2 “Durante todo o ano
de 1915, os camponeses de Morelos viveram uma experiência única na história do
México: estabeleceram seu próprio poder, ditaram suas leis por meio de um
governo que se apoiava em suas armas, as aplicaram mediante seus órgãos de
autogoverno – os pueblos –, designaram seus dirigentes locais, expropriaram
terras e engenhos”. Adolfo Gilly apud Carlos Alberto Sampaio Barbosa, A
Revolução Mexicana, Unesp, São Paulo, 2010.
3 “Las
transformaciones del cardenismo”, Secretaría de Desarrollo Agrícola,
Territorial y Urbano.
4 Para legitimar sua
luta, citam uma parte da Constituição mexicana: “A soberania nacional reside
essencial e originalmente no povo. Todo poder público emana do povo e se
institui em benefício deste. O povo tem, a qualquer momento, o direito
inalienável de alterar ou modificar sua forma de governo”.
5 O subcomandante
Marcos destacou a necessidade de mudança de estratégia nesse momento: “Nosotros
pensábamos que el pueblo o no nos iba a hacer caso o se iba a sumar a nosotros
para pelear. Pero no reacciona de ninguna de las dos maneras. Resulta que toda
esa gente, que eran miles [...], no quería alzarse con nosotros, pero tampoco
querían que peleáramos, y tampoco querían que nos aniquilaran. Querían que
dialogáramos. Eso rompe todo nuestro esquema y acaba por definir al zapatismo”.

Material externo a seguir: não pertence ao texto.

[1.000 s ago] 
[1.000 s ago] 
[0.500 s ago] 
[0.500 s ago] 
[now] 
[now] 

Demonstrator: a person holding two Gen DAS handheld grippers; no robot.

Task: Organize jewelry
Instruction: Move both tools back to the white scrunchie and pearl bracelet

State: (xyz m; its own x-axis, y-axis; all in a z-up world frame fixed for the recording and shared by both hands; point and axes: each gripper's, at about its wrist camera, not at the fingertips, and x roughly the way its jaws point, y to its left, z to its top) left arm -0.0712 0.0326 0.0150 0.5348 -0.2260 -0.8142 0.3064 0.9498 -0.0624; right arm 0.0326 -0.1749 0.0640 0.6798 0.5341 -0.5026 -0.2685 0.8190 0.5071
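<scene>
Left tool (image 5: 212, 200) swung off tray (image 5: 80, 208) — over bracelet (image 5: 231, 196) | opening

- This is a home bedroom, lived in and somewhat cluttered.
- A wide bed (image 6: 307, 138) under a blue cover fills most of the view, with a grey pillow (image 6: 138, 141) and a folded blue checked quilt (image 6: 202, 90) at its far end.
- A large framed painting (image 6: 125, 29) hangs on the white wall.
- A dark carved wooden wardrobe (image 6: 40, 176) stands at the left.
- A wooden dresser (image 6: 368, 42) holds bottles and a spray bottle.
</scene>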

Informe EZLN, 18 jan. 1994.
6 Um dos conflitos
mais destacados é a Matanza de Acteal (1997), quando um grupo paramilitar matou
45 indígenas da etnia tzotzil que estavam em uma capela, celebrando uma missa.
7 Após a marcha, os
zapatistas publicaram a seguinte nota: “A quién corresponda: ¿ESCUCHARON?/ Es
el sonido de su mundo derrumbándose./ Es el del nuestro resurgiendo./ El día
que fue el día, era noche./ Y noche será el día que será el día. ¡DEMOCRACIA!
¡LIBERTAD! ¡JUSTICIA!”.
8 Os zapatistas fazem
referência aos diferentes níveis do governo oficial como los malos gobiernos.
9 Um relato mais
detalhado da vivência na Escuelita está no site .
10 Os
títulos dessas apostilas são: Gobierno autónomo I, Gobierno autónomo II,
Resistencia autónoma e Participación de las mujeres en el gobierno autónomo.